To do => The line count for "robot" is all that is needed: say how many lines in the listing below contain it.

Source records =>
------------------------
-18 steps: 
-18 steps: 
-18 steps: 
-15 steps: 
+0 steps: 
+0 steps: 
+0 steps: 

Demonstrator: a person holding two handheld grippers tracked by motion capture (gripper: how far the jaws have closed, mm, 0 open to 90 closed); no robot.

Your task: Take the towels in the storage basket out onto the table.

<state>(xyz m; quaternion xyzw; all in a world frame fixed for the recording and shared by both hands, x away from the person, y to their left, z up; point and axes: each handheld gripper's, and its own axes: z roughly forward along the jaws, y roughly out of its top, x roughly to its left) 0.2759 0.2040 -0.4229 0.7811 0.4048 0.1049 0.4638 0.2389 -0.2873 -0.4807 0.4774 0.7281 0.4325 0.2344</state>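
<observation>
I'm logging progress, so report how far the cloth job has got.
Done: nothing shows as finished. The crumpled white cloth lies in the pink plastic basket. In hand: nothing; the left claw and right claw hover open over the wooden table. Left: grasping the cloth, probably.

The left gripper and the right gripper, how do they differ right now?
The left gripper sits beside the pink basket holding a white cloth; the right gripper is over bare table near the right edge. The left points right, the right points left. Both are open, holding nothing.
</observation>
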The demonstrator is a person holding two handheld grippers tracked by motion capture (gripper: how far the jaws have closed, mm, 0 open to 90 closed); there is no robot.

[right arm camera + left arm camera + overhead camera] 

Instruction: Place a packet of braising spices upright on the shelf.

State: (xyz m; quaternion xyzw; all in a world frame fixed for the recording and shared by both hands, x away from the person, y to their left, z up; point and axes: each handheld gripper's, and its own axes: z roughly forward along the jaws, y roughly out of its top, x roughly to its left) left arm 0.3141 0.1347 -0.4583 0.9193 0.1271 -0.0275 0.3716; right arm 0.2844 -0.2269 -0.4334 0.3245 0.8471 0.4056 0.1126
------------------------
Expected answer => 2